While the difficult drought conditions continue, it is important that farmers provide supplementation and adequate volumes of water to maintain condition score on animals and reduce any heat-related repercussions.

The drought conditions continue to cause a lot of havoc to all farmers across the country and unfortunately, it is expected to last for another two weeks. In some areas soil moisture deficits are as high as 80 mm of which is having a detrimental effect on grass growth rates with some records suggesting growth rate is very low at 45 kg DM per day. As a result, average grass covers are falling throughout the country, consequently leading to increased supplementation on dairy and beef farms. It is important that farmers are strategically focused on providing economical supplementation, well in advance to make sure there is a certain proportion of grazed grass in the diet for respective dairy and beef animals. Otherwise the cost of providing supplementation will be increased significantly with offering a high proportion of ration or cubes. The aim must be to extend the rotation length out to 25-30 days on farms and balance the herd demand with forage, ration or concentrates.

Once the amount of daily grass allowance is known the deficit can be formulated in a diet to maintain milk performance in dairy herds or average daily gain on beef farms. The shortfall can be balanced with forage in particular baled grass silage or hay either at grass in the paddocks or indoors (after milking or beef cattle could be housed during the day and left out to grass at night when temperature has subsided). If the forage supplementation is high, a form of concentrates or rations should be offered to achieve an overall balanced diet. Straights such as soya hulls, beet pulp and palm kernel are being offered in conjunction with compound feeds to stretch the deficit. In some instances dairy farmers are offering up to 4 kilograms of soya hulls and 6 kilograms of compound feed in the parlour and baled silage.  It will be important to increase the content of protein up to 16% in the compound feed if a high level of supplementation is required to balance the overall diet. It is important to note if dairy cows are being offered grass silage fulltime, the crude protein of compound feed must be adjusted to 18% to maintain milk performance. For store cattle I would recommend offering 4-5 kilograms of a high energy ration or cube to maintain average daily growth rates. If finishing cattle, they should be housed indoors and offered ad-lib to reduce the grazing pressure on the grazing platform.
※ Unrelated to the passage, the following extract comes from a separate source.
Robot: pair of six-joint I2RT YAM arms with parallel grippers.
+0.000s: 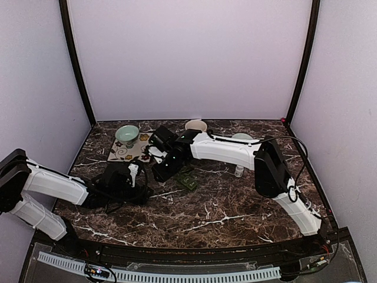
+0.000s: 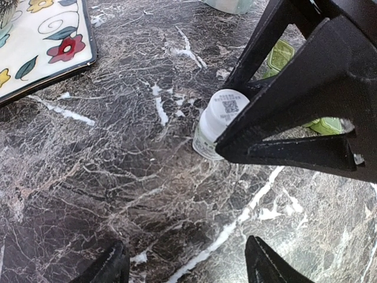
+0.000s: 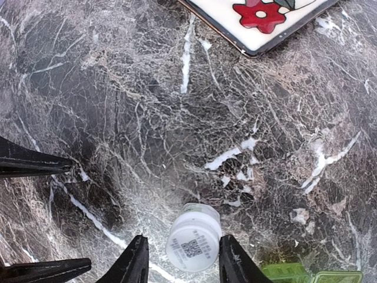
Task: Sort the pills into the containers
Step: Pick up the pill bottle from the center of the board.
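While your right end effector [image 3: 184, 237] straddles pill bottle [image 3: 193, 244] unclenched, one finger [image 3: 234, 265] touching its side, uneven squeeze may topple it. Left end effector [image 2: 185, 242] released.

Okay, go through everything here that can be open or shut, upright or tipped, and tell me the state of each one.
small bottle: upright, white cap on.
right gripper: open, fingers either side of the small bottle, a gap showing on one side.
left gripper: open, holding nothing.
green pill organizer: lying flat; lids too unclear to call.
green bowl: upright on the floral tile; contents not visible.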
It is important not to forget about the essential nutrient required for all species – water. Water is essential for many functions, but is often overlooked so thereby in periods of drought, it is more crucial as consumption is almost doubled in some cases where air temperature, diet composition and higher dry matter in grass swards are reported. Studies have reported a negative effect between low water quality and a decrease in milk production.  It will be vital to provide fresh water at all times to maintain the correct electrolyte balance for dairy and beef animals.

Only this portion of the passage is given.